Se decía que aquella actriz había venido a la Isla, en las dos ocasiones, invitada por uno de los propietarios del Gran Stadium del Cerro. Toussé quiso conquistarla y como no le llegaba, le ofreció una considerable suma de dinero. Si la muchacha aceptó o no, se desconoce; pero para congraciarse con ella, a Toussé no se le ocurrió idea mejor que invitarla al Normandie y disfrazarse esa noche de cocinero, atenderla personalmente y hacerle creer que los platos que degustaba salían de sus manos. Por cierto, la joven se decidió siempre por la langosta cardenal.
Que lo hiciera, pase.
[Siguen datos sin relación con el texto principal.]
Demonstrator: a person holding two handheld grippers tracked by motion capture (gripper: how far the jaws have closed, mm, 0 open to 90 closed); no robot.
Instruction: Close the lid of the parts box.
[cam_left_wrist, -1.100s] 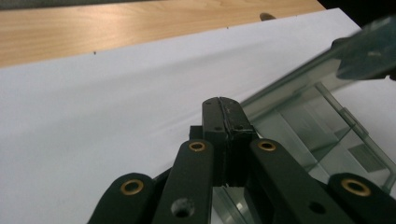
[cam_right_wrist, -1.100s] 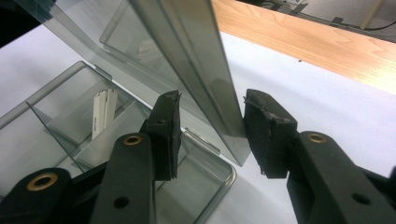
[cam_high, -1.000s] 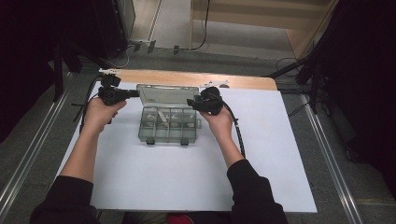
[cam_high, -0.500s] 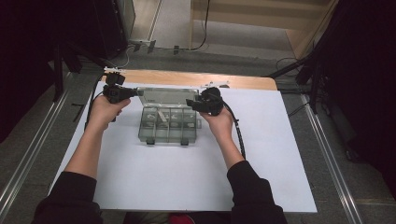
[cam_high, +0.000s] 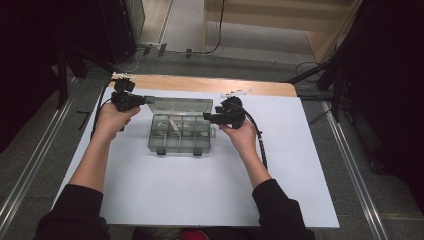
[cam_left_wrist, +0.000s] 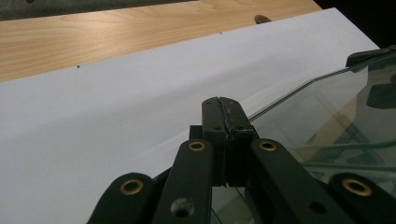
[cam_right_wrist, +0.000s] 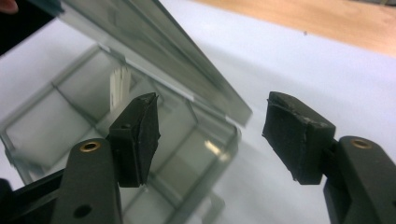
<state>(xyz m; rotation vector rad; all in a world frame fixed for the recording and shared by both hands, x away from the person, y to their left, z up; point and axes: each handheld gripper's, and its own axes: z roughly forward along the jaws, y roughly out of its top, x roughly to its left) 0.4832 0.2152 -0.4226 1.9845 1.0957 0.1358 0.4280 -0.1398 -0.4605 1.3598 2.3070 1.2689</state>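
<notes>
The clear box is lying sideways across the white tabletop, lid up. Left tongs are pinching the lid's corner. Right tongs are gaping wide, holding nothing.

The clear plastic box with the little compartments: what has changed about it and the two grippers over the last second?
The left gripper, shut on the lid, has swung it further up and back. The right gripper stays open at the right end of the compartment box, which has not shifted on the white sheet.
</notes>
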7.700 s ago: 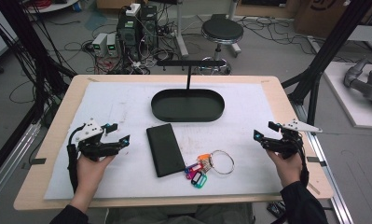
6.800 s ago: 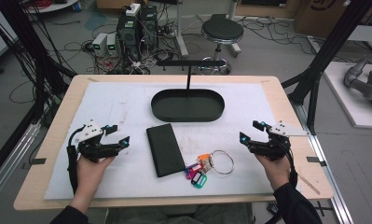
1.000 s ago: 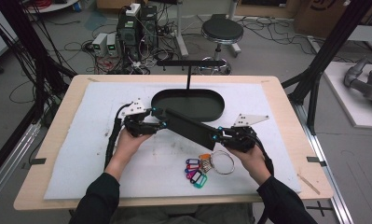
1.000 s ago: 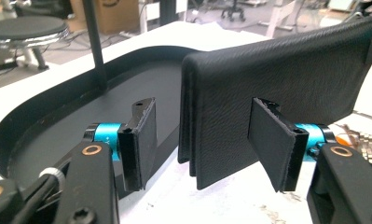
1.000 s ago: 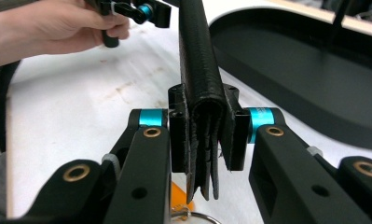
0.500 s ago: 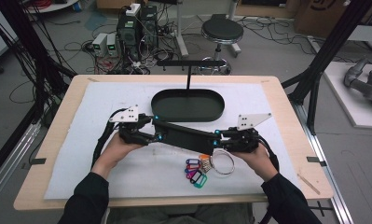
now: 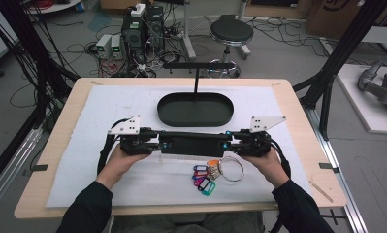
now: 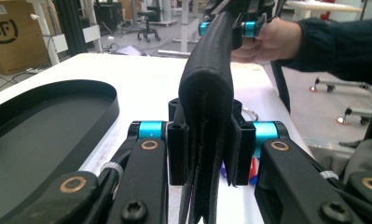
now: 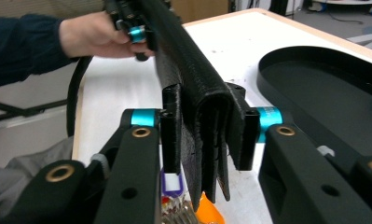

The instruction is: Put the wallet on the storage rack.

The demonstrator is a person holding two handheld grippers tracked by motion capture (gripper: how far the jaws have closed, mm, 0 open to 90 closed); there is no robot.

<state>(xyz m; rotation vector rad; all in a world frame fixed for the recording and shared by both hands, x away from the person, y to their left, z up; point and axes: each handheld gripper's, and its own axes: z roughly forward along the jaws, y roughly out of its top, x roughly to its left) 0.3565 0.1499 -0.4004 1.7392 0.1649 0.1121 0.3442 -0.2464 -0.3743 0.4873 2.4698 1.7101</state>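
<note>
Black wallet [image 7: 193, 144] held level above table [image 7: 60, 194], fold edge up, between tray [image 7: 195, 109] and key ring [image 7: 215, 172] (keys just below). Left claw [image 7: 158, 144] clamped on one end, right claw [image 7: 228, 143] clamped on other

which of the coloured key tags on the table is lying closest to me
The green key tag. It lies at the near end of the bunch, below the purple tag; the orange tag lies farthest back, under the black wallet.

A cardboard box [image 8: 9, 35] bears the letters "SF".
</note>
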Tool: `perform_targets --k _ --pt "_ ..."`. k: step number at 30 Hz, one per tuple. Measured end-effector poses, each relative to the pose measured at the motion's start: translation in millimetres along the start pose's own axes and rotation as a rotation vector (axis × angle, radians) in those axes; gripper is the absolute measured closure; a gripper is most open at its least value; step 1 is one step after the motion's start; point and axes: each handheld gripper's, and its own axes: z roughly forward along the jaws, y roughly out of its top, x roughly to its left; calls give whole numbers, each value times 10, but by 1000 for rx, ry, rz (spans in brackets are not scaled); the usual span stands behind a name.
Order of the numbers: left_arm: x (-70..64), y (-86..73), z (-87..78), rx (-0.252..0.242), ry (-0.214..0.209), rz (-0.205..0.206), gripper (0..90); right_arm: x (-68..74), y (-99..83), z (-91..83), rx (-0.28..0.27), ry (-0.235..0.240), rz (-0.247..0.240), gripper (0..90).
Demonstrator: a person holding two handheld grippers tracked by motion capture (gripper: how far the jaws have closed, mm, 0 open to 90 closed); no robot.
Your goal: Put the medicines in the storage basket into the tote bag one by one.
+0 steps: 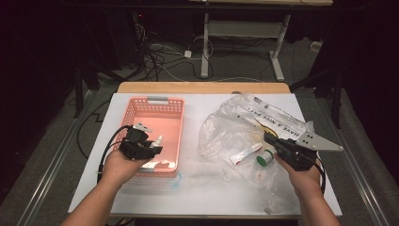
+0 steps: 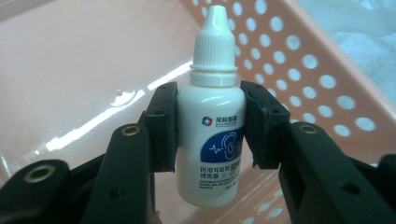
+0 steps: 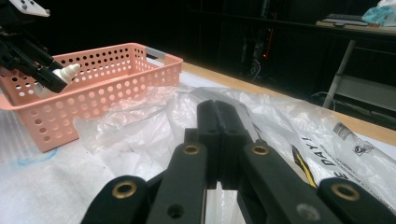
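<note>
Forearms: two come in from the near edge of the tabletop (image 1: 207, 188), one hand on each gripper.
Left gripper (image 1: 151, 149): held over the near end of the pink basket (image 1: 175, 104); its fingers (image 2: 161, 126) pinch a small white dropper bottle (image 2: 212, 116) across the body.
Bottle axis: runs in line with the fingers, cap pointing away from the hand, toward the right and far side in the high view.
Bottle place: above the basket floor, inside the line of its walls, not resting on it as far as I can tell.
Right gripper (image 1: 269, 139): at the near right, over the clear plastic bag (image 1: 226, 127); fingers (image 3: 208, 140) pressed together with nothing between them.
Still at the bag: a white tube (image 1: 244, 154) and a green-capped round item (image 1: 264, 159), just left of the right gripper's tips.
Key relation: the basket floor lies directly below the bottle, so the release seems to need only a short lowering and a spreading of the left fingers.
Nearer hand for the remaining items: the right one, by my judgement.
Far side: wooden table edge, then cables on the floor.
</note>
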Motion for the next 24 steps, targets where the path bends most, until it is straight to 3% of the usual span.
perform_targets --k 12,24 --pt "-186 -43 -35 -101 -11 19 577 18 23 -27 -12 4 -6 900" --pt "-380 77 -134 -155 -43 58 578 11 23 -22 -14 5 -6 900"
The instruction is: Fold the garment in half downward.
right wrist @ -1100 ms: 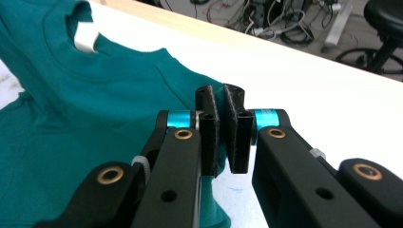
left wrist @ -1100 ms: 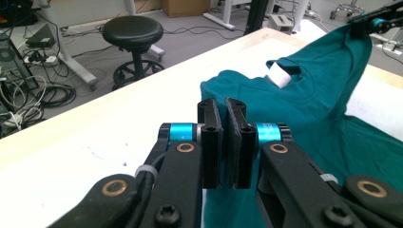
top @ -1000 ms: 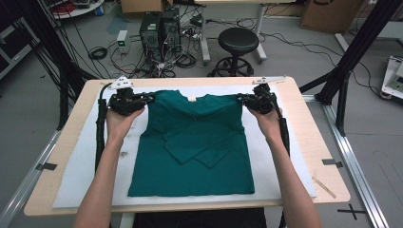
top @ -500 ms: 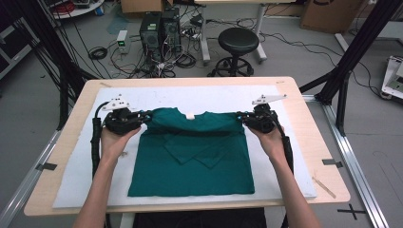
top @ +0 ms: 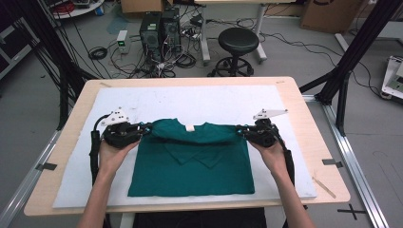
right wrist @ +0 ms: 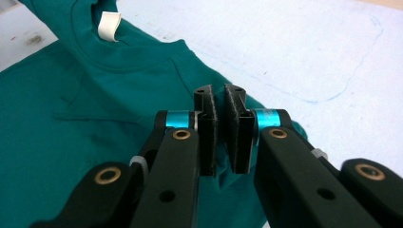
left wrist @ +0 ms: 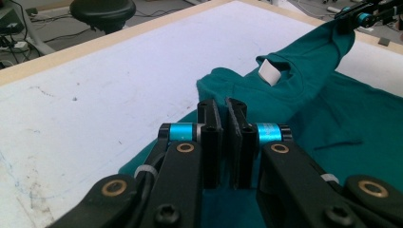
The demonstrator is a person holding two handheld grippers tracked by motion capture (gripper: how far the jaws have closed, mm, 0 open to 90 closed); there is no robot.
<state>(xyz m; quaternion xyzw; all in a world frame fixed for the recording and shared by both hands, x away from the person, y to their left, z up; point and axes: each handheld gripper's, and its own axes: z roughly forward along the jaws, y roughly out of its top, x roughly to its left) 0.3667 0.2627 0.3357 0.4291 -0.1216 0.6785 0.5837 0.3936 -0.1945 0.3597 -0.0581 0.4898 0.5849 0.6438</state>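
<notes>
A dark green T-shirt point(top: 190, 166) lies on the white mat point(top: 199, 99), sleeves folded in, its top edge lifted and drawn toward the person. My left gripper point(top: 145, 128) is shut on the shirt's left shoulder, and my right gripper point(top: 241, 130) is shut on the right shoulder. A white label point(top: 190, 128) marks the collar between them. In the left gripper view the jaws of the left gripper point(left wrist: 222, 107) pinch green cloth, with the label point(left wrist: 269, 72) beyond and the right gripper point(left wrist: 354, 16) far off. In the right gripper view the right gripper point(right wrist: 218, 95) holds the shirt point(right wrist: 71, 123).
The mat covers most of a wooden table point(top: 190, 80). Bare mat lies behind the shirt. On the floor beyond stand a black stool point(top: 237, 40) and computer towers point(top: 159, 28) with cables. Black frame posts point(top: 347, 61) rise at the right.
Both grippers have moved toward the person with the shirt's shoulders, carrying the collar edge from the far part of the mat to about mid-shirt.
</notes>
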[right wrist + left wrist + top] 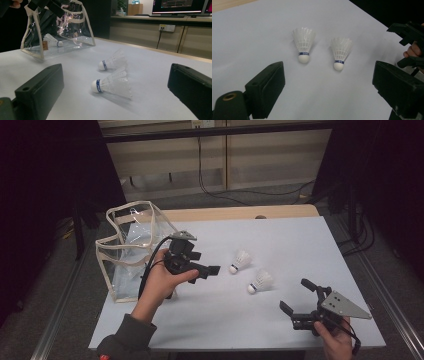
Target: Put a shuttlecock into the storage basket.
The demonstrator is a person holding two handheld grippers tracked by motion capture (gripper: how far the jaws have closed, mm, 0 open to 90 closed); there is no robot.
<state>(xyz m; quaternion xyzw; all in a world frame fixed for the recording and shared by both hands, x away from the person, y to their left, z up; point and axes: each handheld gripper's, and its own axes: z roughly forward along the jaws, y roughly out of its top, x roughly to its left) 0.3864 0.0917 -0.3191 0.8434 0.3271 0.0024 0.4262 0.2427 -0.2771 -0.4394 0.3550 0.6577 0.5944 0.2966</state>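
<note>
Two white shuttlecocks, near one [240, 261] and far one [260, 281], side by side on pale table [280, 320], not touching. Left gripper [214, 270] just beside near one, jaws wide apart, holding nothing. Right gripper [295, 296] close to far one, wide open too, empty. Clear bag [131, 251] at left edge, third shuttlecock [53, 40] inside.

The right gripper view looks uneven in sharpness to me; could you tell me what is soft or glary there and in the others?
Right gripper view: claw blurred, glare on clear bag. Left gripper view: shuttlecocks sharp, soft shadows. High view: dark surroundings, table evenly lit.
</note>
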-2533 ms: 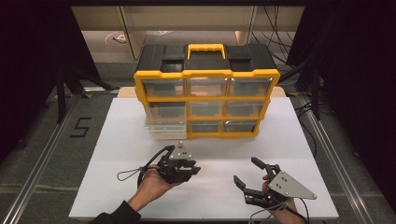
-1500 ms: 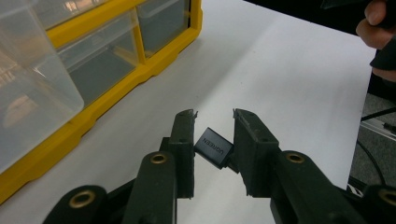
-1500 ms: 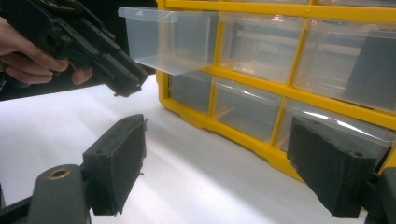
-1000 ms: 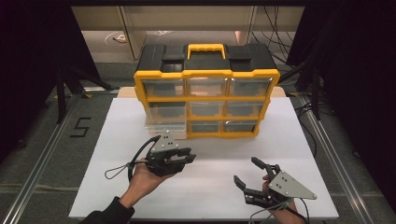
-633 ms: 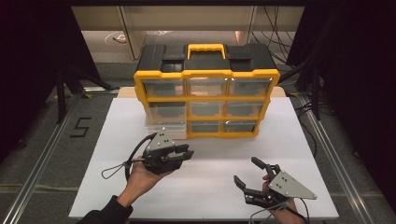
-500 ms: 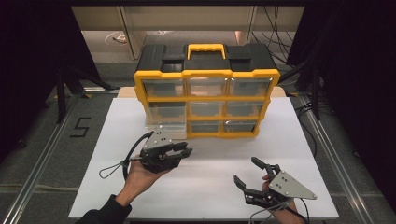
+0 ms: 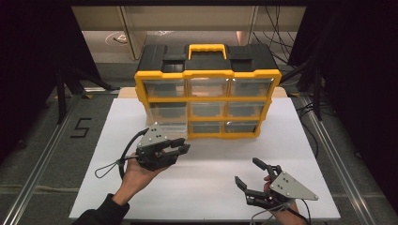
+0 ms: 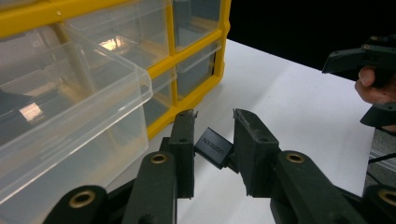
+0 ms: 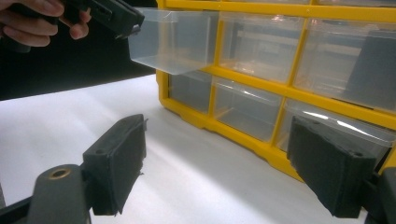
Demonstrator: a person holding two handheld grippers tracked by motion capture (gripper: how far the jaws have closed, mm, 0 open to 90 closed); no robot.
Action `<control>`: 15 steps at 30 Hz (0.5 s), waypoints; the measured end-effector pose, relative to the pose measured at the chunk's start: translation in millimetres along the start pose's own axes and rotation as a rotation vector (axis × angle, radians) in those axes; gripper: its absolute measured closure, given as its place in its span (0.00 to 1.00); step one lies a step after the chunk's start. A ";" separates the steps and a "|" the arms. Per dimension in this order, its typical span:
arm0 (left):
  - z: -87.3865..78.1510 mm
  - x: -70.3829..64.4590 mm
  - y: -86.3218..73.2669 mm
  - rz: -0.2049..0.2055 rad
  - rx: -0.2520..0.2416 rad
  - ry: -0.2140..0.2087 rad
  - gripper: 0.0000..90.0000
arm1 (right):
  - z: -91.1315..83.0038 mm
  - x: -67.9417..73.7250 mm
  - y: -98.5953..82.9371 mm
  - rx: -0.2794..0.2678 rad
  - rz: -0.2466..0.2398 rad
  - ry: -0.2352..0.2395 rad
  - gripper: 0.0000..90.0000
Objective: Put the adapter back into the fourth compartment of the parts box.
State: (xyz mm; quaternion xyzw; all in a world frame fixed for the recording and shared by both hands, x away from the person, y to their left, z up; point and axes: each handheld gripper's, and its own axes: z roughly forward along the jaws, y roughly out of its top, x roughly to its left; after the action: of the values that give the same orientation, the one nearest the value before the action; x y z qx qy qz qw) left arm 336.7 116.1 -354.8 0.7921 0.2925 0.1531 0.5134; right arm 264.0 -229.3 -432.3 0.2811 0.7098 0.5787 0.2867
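High view: left gripper (image 7: 180,149) shifted left, nearer drawer (image 7: 165,127).

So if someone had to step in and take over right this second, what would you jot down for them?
Left tool: shut on a small black rectangular plastic block with white lettering, held beside the pulled-out clear plastic drawer.
Right tool: open, holding nothing, low over the white table.
Yellow and black drawer cabinet: at the table's back; its other drawers look shut.
Done: drawer opened, block picked up.
Left, probably: drop the block into the drawer and push it shut.
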 end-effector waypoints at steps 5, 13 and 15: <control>-4.5 3.4 3.8 -0.004 -0.016 0.011 0.77 | 0.1 0.2 -0.1 0.002 0.001 0.001 0.23; -10.2 12.0 7.7 -0.019 -0.043 0.031 0.77 | 0.6 0.2 -0.4 0.001 -0.001 0.001 0.23; -11.0 13.0 8.5 -0.020 -0.048 0.035 0.77 | 0.6 0.2 -0.4 0.002 -0.001 0.001 0.23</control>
State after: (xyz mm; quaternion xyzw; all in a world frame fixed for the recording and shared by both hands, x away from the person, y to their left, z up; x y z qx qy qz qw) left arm 343.5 129.6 -343.2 0.7736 0.3056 0.1688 0.5288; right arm 264.3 -228.8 -432.8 0.2808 0.7106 0.5781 0.2865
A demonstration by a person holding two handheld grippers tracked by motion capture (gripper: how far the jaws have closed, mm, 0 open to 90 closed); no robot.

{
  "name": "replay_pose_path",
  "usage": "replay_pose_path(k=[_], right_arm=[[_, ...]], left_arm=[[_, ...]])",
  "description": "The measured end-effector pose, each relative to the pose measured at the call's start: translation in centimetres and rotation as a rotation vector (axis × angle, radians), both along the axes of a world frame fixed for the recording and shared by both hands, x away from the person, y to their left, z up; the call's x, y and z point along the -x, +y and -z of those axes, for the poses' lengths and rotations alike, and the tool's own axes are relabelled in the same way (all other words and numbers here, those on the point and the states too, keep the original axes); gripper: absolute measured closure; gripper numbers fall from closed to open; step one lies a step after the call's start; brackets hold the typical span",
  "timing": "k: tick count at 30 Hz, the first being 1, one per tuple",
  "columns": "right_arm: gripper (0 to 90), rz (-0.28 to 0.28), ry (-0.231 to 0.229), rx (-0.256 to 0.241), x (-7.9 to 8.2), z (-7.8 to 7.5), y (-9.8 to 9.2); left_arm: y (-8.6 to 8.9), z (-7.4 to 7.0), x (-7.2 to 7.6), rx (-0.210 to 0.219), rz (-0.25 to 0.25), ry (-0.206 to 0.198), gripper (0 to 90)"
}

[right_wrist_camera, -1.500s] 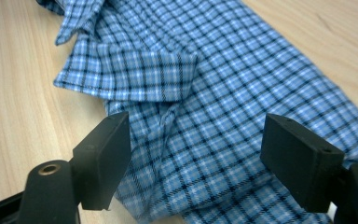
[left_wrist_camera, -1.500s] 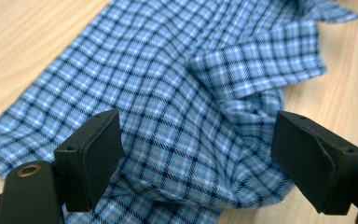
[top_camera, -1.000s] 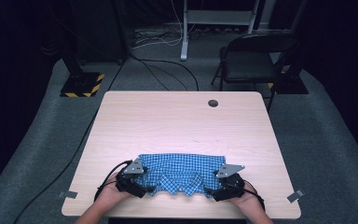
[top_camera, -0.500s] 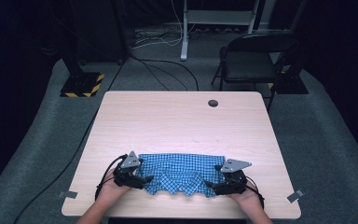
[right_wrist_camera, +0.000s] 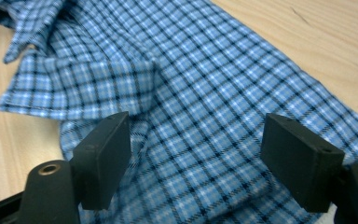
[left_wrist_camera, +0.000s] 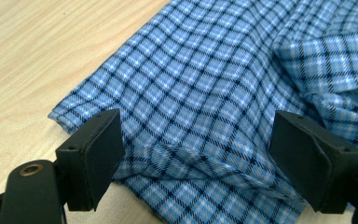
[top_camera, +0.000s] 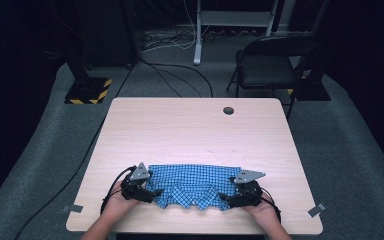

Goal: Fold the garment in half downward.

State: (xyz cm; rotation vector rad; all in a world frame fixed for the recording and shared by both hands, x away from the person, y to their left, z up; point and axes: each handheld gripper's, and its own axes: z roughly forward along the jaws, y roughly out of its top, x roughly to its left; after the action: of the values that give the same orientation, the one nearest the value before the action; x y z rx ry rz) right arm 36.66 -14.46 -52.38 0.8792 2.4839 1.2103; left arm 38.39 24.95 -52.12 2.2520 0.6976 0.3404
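Shirt (top_camera: 192,186) looks partly folded already, lying flat on the tabletop (top_camera: 195,135) right between the left hand-held gripper (top_camera: 150,192) and right hand-held gripper (top_camera: 225,199), both spread wide over its near corners, so the grab's yet to come.

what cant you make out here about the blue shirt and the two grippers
- High view: the near corners of the blue checked cotton shirt lie under the left gripper and right gripper; too small to tell whether pads touch cloth.
- Left gripper view: the shirt runs off the top and right edges.
- Right gripper view: the shirt's lower part is cut off, so its full shape is hidden.
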Motion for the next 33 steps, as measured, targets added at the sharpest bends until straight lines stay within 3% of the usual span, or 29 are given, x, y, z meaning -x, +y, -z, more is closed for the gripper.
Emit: replay_pose_path(k=[6, 18, 27, 33], right_arm=[[20.3, -0.012, -0.013, 0.036, 0.1, 0.4, 0.3], [9.1, -0.037, 0.005, 0.050, 0.1, 0.6, 0.8], [4.8, -0.052, 0.019, 0.043, 0.0, 0.6, 0.8], [4.8, -0.049, 0.005, 0.065, 0.1, 0.6, 1.0]], left_arm=[[-0.2, 0.3, 0.1, -0.016, 0.013, -0.018, 15.4], [-0.7, 0.5, 0.3, -0.019, 0.018, -0.012, 6.8], [-0.7, 0.6, 0.3, -0.013, 0.025, -0.010, 4.2], [-0.7, 0.7, 0.3, -0.009, 0.028, -0.011, 4.2]])
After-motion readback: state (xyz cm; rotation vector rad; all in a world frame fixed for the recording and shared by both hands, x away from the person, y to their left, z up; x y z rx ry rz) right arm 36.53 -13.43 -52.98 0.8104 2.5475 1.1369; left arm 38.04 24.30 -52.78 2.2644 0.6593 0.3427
Si quería salir al salón con el gorro y el delantal y decir lo que le pareciera, no estaba mal. Tenía derecho como propietario del restaurante. Pero Toussé se fue de rosca, se creyó cocinero de verdad y se metió en la cocina a dar órdenes.
El chef Gilberto Smith no pudo permanecer en silencio. Le aconsejó con respeto que saliera de allí o se mantuviera callado. Toussé lo ignoró. Siguió dando órdenes. A Smith se le colmó la paciencia.
—¿Quién es este señor? —preguntó a sus compañeros. Yo soy el jefe de cocina. Sigan en lo suyo como hasta ahora y no le hagan caso.
La posibilidad de tener entre las sábanas a una de las mujeres más codiciadas del mundo, le había hecho perder la cabeza. Toussé se le encaró.
—Aquí el dueño soy yo —gritó.
Smith hizo lo que tenía que hacer. Se quitó el gorro y el delantal.
—Cocine usted —le dijo.
Con él se despojaron de sus gorros y delantales todos los componentes de la brigada que esa noche se ocupaba de la cocina.
En ese punto, a Toussé se le cayeron las medias, se le arrugaron los atabales. Smith no hablaba en broma; aquellos hombres se marchaban de verdad y se la dejaban en la mano. Se puso chiquitico, chiquitico. Imploraba. Que no le podían hacer aquello. Que él no era una mala persona. Que comprendía que se había extralimitado. Que se pusieran en su lugar. Que usted disculpe, señor Smith.
Ni modo. No hubo entendimiento. Aquella fue la última noche de Gilberto Smith en el restaurante Normandie. Perdía dinero y posición. Quedaba sin empleo y con una familia numerosa a su abrigo. Siempre podía volver a El Carmelo, pero resultaba duro hacerlo en ese momento. Alguien le habló de La Roca, un restaurante que acaba de abrir en la esquina de 21 y M, en el Vedado, en el mismo sitio que había ocupado el restaurante Colonial, y que estaba carente de personal. Se fue a La Roca como cocinero de a pie. Crearía allí un plato que hasta el final de su vida tuvo entre los mejores: la tortilla de frutas al ron. Y otro, la tortilla interventora del chef.
No estaría Smith mucho tiempo en La Roca. Un día entró en El Carmelo y, como quien no quiere las cosas, dijo al gerente que aquella era la casa que él prefería. Pues El Carmelo está abierto para usted, respondió el gerente.
Aquella misma noche se fue de La Roca. Volvió a El Carmelo con su ritmo de trabajo de siempre, pero esta vez con una responsabilidad especial: atender al grupo de Meyer Lansky, el financiero de la mafia, que estaba de nuevo en La Habana a fin de seguir, entre otros asuntos, la construcción del hotel Havana Riviera.
Mientras tanto, en el bar Actualidades, Fabio Delgado continuaba su exitosa carrera.